Für ihr Engagement in ihrem Büro Lupus erhält Kluth und ihre Kollegin Ilka Reinhardt rund 100 000 Euro. „Davon müssen die beiden alles bestreiten“, sagt der Sprecher des Umweltministeriums, Dirk Reelfs. „Steuerverschwendung“ nennt dies der neu gegründete Verein. Reelfs meint in dieser Äußerung den wahren Grund der Vereinsneugründung zu erkennen. „Die Gründe, die zur Wolfsopposition geführt haben, sind in einer generellen Unzufriedenheit mit der Politik und in materiellen Gründen zu suchen“, meint der Umwelt-PR-Mann.

Verständnis für die Landwirte

Seit der Wende ist die Grenzregion zu Polen eine der Krisenregionen des Ostens. Früher fanden die Bewohner Arbeitsplätze im Braunkohle-Tagebau und in der Energiewirtschaft. Heute gibt es Orte mit über 25 Prozent Arbeitslosigkeit. Die jungen Menschen wandern ab, Städte und Dörfer veröden. Mühsam kratzen Regionalmanager Vorteile der Region zusammen, auch die weichen Standortfaktoren, wie Landschaft und Natur, um Investoren anzulocken. Der Wolf lenkte die Aufmerksamkeit auf die Lausitz. Ministeriumssprecher Reelfs meint, der Wolf könne bei der Vermarktung der Region helfen, doch die Anstrengungen dazu müssten aus der Region kommen.

In der Hegegemeinschaftsversammlung schimpft der Vorsitzende Gässner denn auch, dass seit 14 Jahren Strukturhilfen versprochen worden seien: „Wenn Sie dann einem Fachminister gegenüber sitzen und dieser ihnen dann erklärt, welcher Segen das Auftreten der Wölfe hier für die Region darstellt und welcher blühende Tourismusaufschwung hier eintreten wird, dann kriegen Sie so einen Hals“, sagt Gässner. Die Jäger finden es unanständig, dass man einer Öffentlichkeit suggeriere, in der Lausitz könnten Wölfe beobachtet werden. Sie fordern Sachlichkeit, Augenmaß und die Einbeziehung bei der Debatte um die Zukunft des Wolfes. Er eigne sich nicht als Wahlhelfer bei den anstehenden Kommunal- und Landtagswahlen.

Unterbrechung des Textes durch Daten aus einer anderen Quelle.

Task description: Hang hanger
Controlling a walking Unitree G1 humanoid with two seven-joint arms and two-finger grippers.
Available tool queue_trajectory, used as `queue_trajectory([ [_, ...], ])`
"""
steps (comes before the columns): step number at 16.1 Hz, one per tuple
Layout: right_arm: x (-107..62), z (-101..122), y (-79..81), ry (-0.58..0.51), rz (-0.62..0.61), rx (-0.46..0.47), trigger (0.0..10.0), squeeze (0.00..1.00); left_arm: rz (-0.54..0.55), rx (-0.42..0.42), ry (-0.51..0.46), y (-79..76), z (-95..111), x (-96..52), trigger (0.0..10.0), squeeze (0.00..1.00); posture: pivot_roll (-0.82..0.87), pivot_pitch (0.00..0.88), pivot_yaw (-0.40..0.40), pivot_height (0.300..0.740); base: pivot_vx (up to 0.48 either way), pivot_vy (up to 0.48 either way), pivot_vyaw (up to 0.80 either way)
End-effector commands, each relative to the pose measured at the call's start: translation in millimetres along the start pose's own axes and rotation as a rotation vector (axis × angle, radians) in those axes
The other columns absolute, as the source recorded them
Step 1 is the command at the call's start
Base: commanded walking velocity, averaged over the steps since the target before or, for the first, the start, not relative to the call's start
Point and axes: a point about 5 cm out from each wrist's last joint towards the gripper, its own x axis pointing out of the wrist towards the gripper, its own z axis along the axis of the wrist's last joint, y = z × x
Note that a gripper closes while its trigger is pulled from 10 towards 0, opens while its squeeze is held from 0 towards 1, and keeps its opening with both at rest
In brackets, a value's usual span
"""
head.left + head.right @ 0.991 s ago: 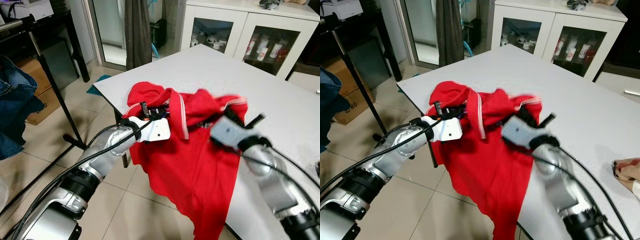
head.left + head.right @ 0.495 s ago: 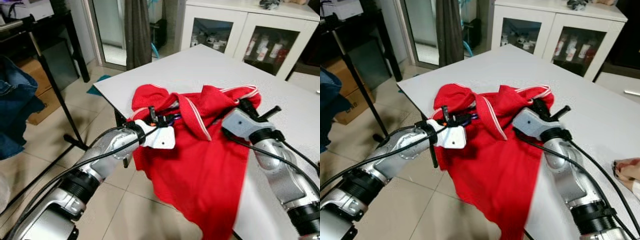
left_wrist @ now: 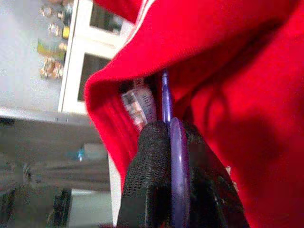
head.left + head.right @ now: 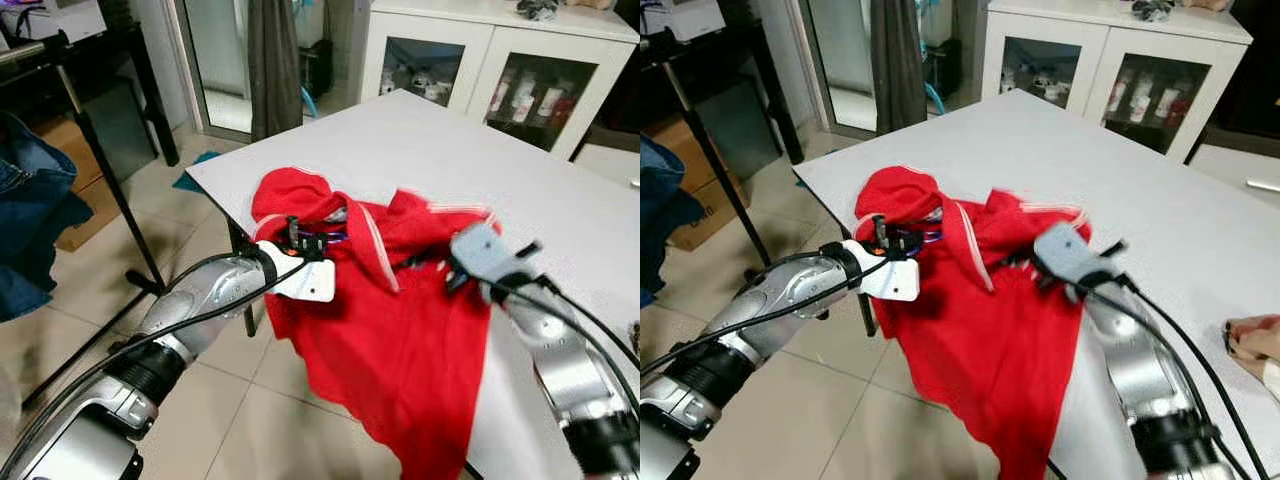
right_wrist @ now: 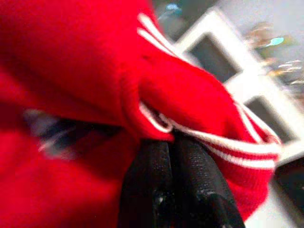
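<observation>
Red knit shirt with white-striped trim [image 4: 400,310] draped over the white table's [image 4: 560,200] near corner, mid-frame.
Left eye view: left gripper [image 4: 303,243] at the collar, right gripper [image 4: 440,268] in the folds. Left wrist view: black fingers [image 3: 151,175] clamp a thin purple plastic hanger [image 3: 176,175]. Right wrist view: fingers [image 5: 151,185] pinched on the striped edge.

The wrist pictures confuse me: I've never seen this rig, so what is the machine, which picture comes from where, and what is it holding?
A humanoid robot with two silver arms. The two wide pictures come from its head camera, looking down at a white table. A red shirt drapes over the table's edge. The close-ups are from cameras on each wrist, looking along the black fingers. The left gripper is shut on a purple hanger inside the shirt's collar. The right gripper pinches the white-striped collar. A glass-door cabinet stands behind.
</observation>
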Motion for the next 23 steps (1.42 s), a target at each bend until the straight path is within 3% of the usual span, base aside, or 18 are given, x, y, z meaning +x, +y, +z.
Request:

Für den Ärger, den die Landwirte mit den Wölfen haben, hat Reelfs Verständnis. Der Staat zahle auch weiterhin Entschädigungen für gerissene Tiere. Von einem Jagdwertverlust der Jäger will Reelfs aber nichts wissen. Wild ist nun mal herrenlos. In der Zeitung drückt sich Reelfs drastischer aus: „Der Wolf hat das vollbracht, was Jäger nicht geschafft haben, einen waldverträglichen Wildbestand.“ Über dieses Zitat haben sich die Jäger wieder geärgert. Und so spaltet Isegrim und seine Sippe weiter die Parteien. Wie ein Relikt einer wilden Zeit trifft er auf die Zivilisation, mit ihren Politikern, Naturschützern, Öko-Phantasten, Landwirten, Wolfsforschern und Jägern. Und auf einmal hat die Medaille mehr als nur eine Seite.